_SOURCE DATA_
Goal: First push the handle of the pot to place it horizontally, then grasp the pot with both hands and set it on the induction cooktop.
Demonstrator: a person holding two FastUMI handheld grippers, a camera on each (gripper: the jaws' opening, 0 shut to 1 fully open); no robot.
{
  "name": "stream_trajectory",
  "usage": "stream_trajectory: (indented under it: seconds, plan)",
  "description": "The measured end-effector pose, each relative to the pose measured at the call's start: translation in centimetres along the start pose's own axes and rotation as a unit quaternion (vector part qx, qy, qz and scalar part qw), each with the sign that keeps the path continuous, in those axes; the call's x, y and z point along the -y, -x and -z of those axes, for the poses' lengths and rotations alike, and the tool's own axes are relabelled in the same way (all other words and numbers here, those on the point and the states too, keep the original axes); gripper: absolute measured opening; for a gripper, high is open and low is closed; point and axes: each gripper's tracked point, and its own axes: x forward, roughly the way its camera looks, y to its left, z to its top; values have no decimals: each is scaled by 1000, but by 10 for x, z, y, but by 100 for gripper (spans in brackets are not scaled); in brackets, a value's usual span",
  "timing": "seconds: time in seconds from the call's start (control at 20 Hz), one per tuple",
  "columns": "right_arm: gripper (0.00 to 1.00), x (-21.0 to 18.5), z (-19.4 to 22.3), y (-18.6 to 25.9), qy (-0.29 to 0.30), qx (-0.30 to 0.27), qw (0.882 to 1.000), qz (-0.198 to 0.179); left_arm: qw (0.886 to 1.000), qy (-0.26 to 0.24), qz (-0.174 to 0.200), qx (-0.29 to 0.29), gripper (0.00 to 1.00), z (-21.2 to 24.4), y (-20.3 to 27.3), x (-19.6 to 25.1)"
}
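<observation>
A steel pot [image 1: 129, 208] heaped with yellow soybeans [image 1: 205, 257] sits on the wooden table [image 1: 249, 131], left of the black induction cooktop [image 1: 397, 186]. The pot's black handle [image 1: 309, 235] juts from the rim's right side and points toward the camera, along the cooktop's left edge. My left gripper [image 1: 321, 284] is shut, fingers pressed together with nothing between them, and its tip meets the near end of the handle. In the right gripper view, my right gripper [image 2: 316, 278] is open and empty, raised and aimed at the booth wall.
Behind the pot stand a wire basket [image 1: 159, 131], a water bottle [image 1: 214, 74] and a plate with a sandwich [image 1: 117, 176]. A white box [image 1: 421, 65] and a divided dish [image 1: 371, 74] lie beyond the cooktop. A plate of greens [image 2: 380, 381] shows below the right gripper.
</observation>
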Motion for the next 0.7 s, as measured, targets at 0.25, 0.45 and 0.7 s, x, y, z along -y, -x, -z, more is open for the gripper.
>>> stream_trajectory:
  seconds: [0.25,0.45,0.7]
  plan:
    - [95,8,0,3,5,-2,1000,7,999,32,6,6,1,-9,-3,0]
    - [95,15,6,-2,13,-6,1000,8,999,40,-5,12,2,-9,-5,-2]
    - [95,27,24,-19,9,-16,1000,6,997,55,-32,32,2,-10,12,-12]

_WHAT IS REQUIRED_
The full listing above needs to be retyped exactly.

_EXERCISE RESULT_
Goal: First push the handle of the pot to place it horizontally, then grasp the pot with both hands and set it on the induction cooktop.
Demonstrator: a person holding two FastUMI handheld grippers, a camera on each (gripper: the jaws' opening, 0 shut to 1 fully open); no robot.
{
  "name": "stream_trajectory",
  "usage": "stream_trajectory: (indented under it: seconds, plan)",
  "description": "The measured end-effector pose, each relative to the pose measured at the call's start: translation in centimetres along the start pose's own axes and rotation as a unit quaternion (vector part qx, qy, qz and scalar part qw), each with the sign that keeps the path continuous, in those axes; the call's x, y and z point along the -y, -x and -z of those axes, for the poses' lengths and rotations alike, and the tool's own axes are relabelled in the same way (all other words and numbers here, those on the point and the states too, keep the original axes); gripper: absolute measured opening; for a gripper, high is open and low is closed; point and axes: each gripper's tracked point, and its own axes: x forward, roughly the way its camera looks, y to its left, z to its top; values have no decimals: each is scaled by 1000, but by 10 for x, z, y, but by 100 for gripper (spans in brackets are not scaled); in brackets, a value's usual span",
  "timing": "seconds: time in seconds from the call's start (control at 20 Hz), one per tuple",
  "columns": "right_arm: gripper (0.00 to 1.00), x (-21.0 to 18.5), z (-19.4 to 22.3), y (-18.6 to 25.9), qy (-0.29 to 0.30), qx (-0.30 to 0.27), qw (0.882 to 1.000), qz (-0.198 to 0.179); left_arm: qw (0.886 to 1.000), qy (-0.26 to 0.24), qz (-0.174 to 0.200), qx (-0.29 to 0.29), gripper (0.00 to 1.00), z (-21.2 to 24.4), y (-20.3 to 27.3), x (-19.6 to 25.1)"
}
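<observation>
A steel pot [image 1: 129, 208] heaped with yellow soybeans [image 1: 205, 257] sits on the wooden table [image 1: 249, 131], left of the black induction cooktop [image 1: 397, 186]. The pot's black handle [image 1: 309, 235] juts from the rim's right side and points toward the camera, along the cooktop's left edge. My left gripper [image 1: 321, 284] is shut, fingers pressed together with nothing between them, and its tip meets the near end of the handle. In the right gripper view, my right gripper [image 2: 316, 278] is open and empty, raised and aimed at the booth wall.
Behind the pot stand a wire basket [image 1: 159, 131], a water bottle [image 1: 214, 74] and a plate with a sandwich [image 1: 117, 176]. A white box [image 1: 421, 65] and a divided dish [image 1: 371, 74] lie beyond the cooktop. A plate of greens [image 2: 380, 381] shows below the right gripper.
</observation>
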Motion for the next 0.7 s, as measured, targets at 0.25, 0.45 and 0.7 s, x, y, z along -y, -x, -z, more is open for the gripper.
>>> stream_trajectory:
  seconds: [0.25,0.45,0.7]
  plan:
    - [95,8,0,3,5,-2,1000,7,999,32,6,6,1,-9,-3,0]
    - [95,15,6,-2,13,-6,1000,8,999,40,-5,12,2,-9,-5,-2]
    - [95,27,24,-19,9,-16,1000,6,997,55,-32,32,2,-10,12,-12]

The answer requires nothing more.